A 1956 issue of Art Direction published an article about self-employed artists having to pay business taxes in New York state and said in part:
The New York State Tax Commission has handed down a decision holding that Don and Ralph Komisarow, commercial artists operating as a partnership, were not liable for the Unincorporated Business Tax. The Commissioners found that they were engaged in the practice of a profession and not conducting a business. Efforts on the part of artists in New York state to win professional status recognition have previously been unsuccessful.Komisarow contributed to Boys’ Life, June 1959 and March 1960.
The Editor & Publisher, October 10, 1959, reported the new television newspaper magazine supplement.

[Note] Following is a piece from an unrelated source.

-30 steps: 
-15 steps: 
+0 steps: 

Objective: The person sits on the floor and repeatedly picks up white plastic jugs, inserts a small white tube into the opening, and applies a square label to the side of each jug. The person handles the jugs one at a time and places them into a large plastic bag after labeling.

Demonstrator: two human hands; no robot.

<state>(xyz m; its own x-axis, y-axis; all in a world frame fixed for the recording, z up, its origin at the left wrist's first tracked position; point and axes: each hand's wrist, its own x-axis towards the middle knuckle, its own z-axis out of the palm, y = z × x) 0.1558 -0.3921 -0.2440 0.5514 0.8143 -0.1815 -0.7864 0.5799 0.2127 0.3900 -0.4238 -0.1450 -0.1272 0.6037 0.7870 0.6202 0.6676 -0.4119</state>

TV Channels, a four-color, rotogravure weekly magazine to be carried by selected newspapers on an exclusive market area basis, will be issued for the first time next June 1.Komisarow had listings in the 1960 and 1964 Who’s Who in Commercial Art and Photography: A Guide to Artists, Photographers, Agents and Studios in the Graphics Field.
… Donald Komisarow, the publisher, was for nearly 14 years with Hearst Newspapers and also served with INS, the Chicago Tribune, Chicago Daily News, Miami (Fla.) Herald and United Features Syndicate. Since 1944, he has had his own office, specializing in comic advertising for ad agencies.
… Headquarters is at 11 W. 42nd St., New York.
In 1968 Komisarow illustrated Albert Miller’s Captain Whopper. Books in Print Supplement, Volume 2 (1977) published a description of the book, “A salty old sea captain runs a taut ship on a parkbench where a young and ever-growing crew sail the rollicking seas of the imagination with him.” Later in 1968, More Captain Whopper Tales was published with art by Komisarow.
The New York Times, November 25, 1979, reported the engagement of Ellen Robin Kaufer to Komisarow’s son, Joel Harris. The Times said Joel, “an alumnus of Indiana University, is with HDC Publications, New York trade magazine publishers. His father, a partner in HDC, was formerly a cartoonist for King Features.” Komisarow was a Beechhurst, Queens, New York resident.
Komisarow passed away on March 14, 2000, in New York. The Social Security Death Index said his last residence was Long Beach, New York. He was laid to rest at Mount Ararat Cemetery.